■ Your objective
Write down the listing again exactly as it appears below, without its pictures.

>>>

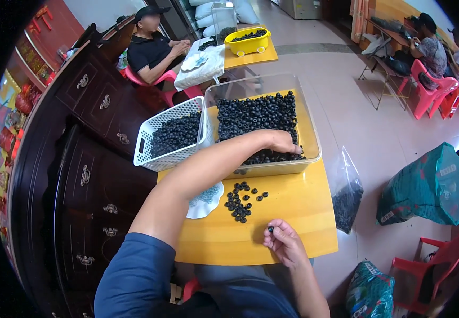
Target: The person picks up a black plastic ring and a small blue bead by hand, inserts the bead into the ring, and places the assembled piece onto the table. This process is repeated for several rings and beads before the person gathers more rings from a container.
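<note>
My left hand [282, 142] reaches into the right part of a clear plastic bin [314, 135] filled with small black ring-shaped pieces [256, 116]. Its fingers are curled down among them, and what they hold is hidden. Above the table's near edge my right hand [285, 244] pinches one small black piece [270, 229] between thumb and forefinger. A loose group of black rings [237, 204] lies on the yellow table [293, 201]. Partly under my left forearm is a white scalloped plate [208, 204] with small pale bluish bits on it.
A white perforated basket [144, 143] of black pieces stands left of the bin. Dark drawers [86, 201] flank the table's left side. To the right are a clear bag [348, 199], green sacks [420, 185] and a red chair [436, 265]. Across from me a person [155, 53] sits by a yellow tub [248, 42].
</note>
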The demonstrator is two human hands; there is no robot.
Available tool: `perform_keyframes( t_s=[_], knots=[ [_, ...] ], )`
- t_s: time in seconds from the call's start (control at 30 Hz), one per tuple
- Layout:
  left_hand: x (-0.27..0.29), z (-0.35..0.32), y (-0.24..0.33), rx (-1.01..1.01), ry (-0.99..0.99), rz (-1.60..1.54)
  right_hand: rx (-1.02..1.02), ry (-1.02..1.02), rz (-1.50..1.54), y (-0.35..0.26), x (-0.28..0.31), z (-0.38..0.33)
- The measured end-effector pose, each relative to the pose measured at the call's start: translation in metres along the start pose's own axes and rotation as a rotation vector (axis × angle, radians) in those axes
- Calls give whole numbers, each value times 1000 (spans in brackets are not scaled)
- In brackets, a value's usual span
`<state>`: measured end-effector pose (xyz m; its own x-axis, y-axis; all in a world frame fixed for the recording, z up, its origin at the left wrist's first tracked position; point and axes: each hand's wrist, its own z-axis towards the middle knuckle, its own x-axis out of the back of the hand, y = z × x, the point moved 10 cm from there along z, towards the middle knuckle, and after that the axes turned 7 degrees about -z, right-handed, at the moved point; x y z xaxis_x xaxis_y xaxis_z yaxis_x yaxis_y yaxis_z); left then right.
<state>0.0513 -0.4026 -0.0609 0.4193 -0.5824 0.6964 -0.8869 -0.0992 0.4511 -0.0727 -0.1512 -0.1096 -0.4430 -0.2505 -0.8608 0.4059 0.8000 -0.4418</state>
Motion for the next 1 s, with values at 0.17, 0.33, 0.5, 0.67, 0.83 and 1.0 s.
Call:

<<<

■ Solution to this problem
Target: The person picks up a black plastic ring and a small blue bead by hand, inserts the bead into the ring, and places the assembled piece onto the table. This process is repeated for several rings and beads before the person gathers more rings from a container.
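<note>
My left hand [282, 142] reaches into the right part of a clear plastic bin [314, 135] filled with small black ring-shaped pieces [256, 116]. Its fingers are curled down among them, and what they hold is hidden. Above the table's near edge my right hand [285, 244] pinches one small black piece [270, 229] between thumb and forefinger. A loose group of black rings [237, 204] lies on the yellow table [293, 201]. Partly under my left forearm is a white scalloped plate [208, 204] with small pale bluish bits on it.
A white perforated basket [144, 143] of black pieces stands left of the bin. Dark drawers [86, 201] flank the table's left side. To the right are a clear bag [348, 199], green sacks [420, 185] and a red chair [436, 265]. Across from me a person [155, 53] sits by a yellow tub [248, 42].
</note>
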The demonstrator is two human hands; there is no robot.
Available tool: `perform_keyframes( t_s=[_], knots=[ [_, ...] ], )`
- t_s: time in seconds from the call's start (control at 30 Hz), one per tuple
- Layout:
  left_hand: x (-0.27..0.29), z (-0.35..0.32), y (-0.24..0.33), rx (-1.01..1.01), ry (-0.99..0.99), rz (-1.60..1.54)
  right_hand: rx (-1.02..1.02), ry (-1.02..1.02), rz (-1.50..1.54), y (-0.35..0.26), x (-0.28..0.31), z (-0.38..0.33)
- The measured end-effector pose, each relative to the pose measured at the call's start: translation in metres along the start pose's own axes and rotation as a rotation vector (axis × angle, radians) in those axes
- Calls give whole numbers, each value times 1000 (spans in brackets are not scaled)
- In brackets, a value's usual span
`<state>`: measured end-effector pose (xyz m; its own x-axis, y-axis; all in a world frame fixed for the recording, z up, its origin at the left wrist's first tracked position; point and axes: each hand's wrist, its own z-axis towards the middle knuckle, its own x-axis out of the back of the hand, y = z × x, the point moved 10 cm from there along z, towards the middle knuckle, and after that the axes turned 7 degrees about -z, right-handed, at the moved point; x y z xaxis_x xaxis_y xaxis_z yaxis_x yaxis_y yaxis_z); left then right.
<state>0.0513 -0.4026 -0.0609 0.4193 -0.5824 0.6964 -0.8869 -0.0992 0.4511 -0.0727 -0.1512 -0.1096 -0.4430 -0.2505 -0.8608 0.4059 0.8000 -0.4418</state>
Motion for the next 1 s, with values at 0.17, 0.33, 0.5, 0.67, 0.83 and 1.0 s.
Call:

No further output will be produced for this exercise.